=== Action item ===
Copy the data verbatim and leave out every picture.

=== Recorded data ===
******

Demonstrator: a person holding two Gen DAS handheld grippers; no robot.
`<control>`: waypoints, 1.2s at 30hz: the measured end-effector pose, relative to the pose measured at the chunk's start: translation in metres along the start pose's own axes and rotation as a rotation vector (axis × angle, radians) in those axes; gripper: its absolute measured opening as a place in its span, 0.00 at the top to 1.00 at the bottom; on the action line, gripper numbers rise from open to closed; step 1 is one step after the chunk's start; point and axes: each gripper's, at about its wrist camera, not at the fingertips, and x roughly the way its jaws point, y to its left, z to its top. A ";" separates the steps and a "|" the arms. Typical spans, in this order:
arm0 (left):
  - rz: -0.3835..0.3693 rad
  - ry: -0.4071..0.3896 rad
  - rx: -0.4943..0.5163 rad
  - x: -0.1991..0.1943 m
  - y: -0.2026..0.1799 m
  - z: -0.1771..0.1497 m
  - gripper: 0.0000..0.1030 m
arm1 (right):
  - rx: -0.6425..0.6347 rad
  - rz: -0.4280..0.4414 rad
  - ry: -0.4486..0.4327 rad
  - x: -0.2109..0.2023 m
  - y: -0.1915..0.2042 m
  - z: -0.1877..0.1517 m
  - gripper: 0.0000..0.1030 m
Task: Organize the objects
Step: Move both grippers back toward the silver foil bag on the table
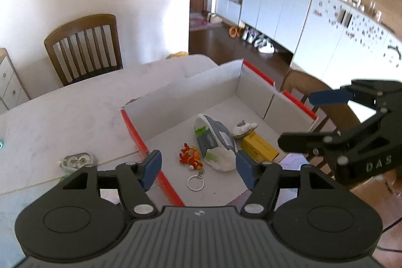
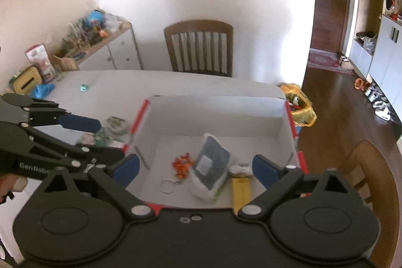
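Note:
A white cardboard box with red edges (image 1: pixel 213 92) (image 2: pixel 213 109) stands open on the pale table. In it lie an orange-red keychain toy with a metal ring (image 1: pixel 190 157) (image 2: pixel 181 165), a white and grey pouch (image 1: pixel 216 142) (image 2: pixel 212 167), a yellow carton (image 1: pixel 260 148) (image 2: pixel 241 190) and a small crumpled white item (image 1: pixel 243 128) (image 2: pixel 238 168). My left gripper (image 1: pixel 198 168) (image 2: pixel 98 140) hangs open above the box's left part, holding nothing. My right gripper (image 2: pixel 196 168) (image 1: pixel 314 119) is open wide above the box's near right side, also holding nothing.
A clear packet (image 1: pixel 76 160) (image 2: pixel 115 124) lies on the table (image 1: pixel 75 112) left of the box, and a small teal item (image 2: pixel 84 87) farther back. Wooden chairs stand at the far side (image 2: pixel 199 47) and at the right (image 2: pixel 371 167). A yellow bag (image 2: pixel 299 102) sits past the table's corner.

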 end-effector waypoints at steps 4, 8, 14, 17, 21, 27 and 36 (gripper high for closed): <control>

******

=== Output for this task ===
Demonstrator: a person holding two Gen DAS handheld grippers; no robot.
`<control>`: waypoints, 1.2s at 30hz: the measured end-effector pose, relative to the pose measured at the chunk's start: translation in metres along the start pose's own axes and rotation as a rotation vector (axis × angle, radians) in those axes; gripper: its absolute measured opening as a place in its span, 0.00 at the top to 1.00 at the bottom; on the action line, gripper numbers rise from open to closed; step 1 is one step after the chunk's start; point and axes: each gripper's, at about its wrist camera, not at the fingertips, and x roughly the way its jaws point, y to its left, z to its top. A ";" separates the steps and a "|" the arms. Typical spans, in this order:
arm0 (left):
  - rz: -0.3835..0.3693 rad
  - ry: -0.4071..0.3896 rad
  - rx: -0.4943..0.5163 rad
  - x: -0.1991..0.1943 m
  - y: -0.2026..0.1799 m
  - z: -0.1771..0.1497 m
  - gripper: 0.0000..0.1030 m
arm1 (right):
  - rx: -0.6425..0.6347 rad
  - rz: -0.4280..0.4414 rad
  - ry: -0.4486..0.4327 rad
  - x: -0.2109..0.2023 m
  - y: -0.1915..0.2042 m
  - z: -0.1877..0.1517 m
  - gripper: 0.0000..0.1030 m
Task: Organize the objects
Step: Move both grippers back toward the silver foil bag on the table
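Note:
A white cardboard box with red edges (image 1: pixel 213 92) (image 2: pixel 213 109) stands open on the pale table. In it lie an orange-red keychain toy with a metal ring (image 1: pixel 190 157) (image 2: pixel 181 165), a white and grey pouch (image 1: pixel 216 142) (image 2: pixel 212 167), a yellow carton (image 1: pixel 260 148) (image 2: pixel 241 190) and a small crumpled white item (image 1: pixel 243 128) (image 2: pixel 238 168). My left gripper (image 1: pixel 198 168) (image 2: pixel 98 140) hangs open above the box's left part, holding nothing. My right gripper (image 2: pixel 196 168) (image 1: pixel 314 119) is open wide above the box's near right side, also holding nothing.
A clear packet (image 1: pixel 76 160) (image 2: pixel 115 124) lies on the table (image 1: pixel 75 112) left of the box, and a small teal item (image 2: pixel 84 87) farther back. Wooden chairs stand at the far side (image 2: pixel 199 47) and at the right (image 2: pixel 371 167). A yellow bag (image 2: pixel 299 102) sits past the table's corner.
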
 end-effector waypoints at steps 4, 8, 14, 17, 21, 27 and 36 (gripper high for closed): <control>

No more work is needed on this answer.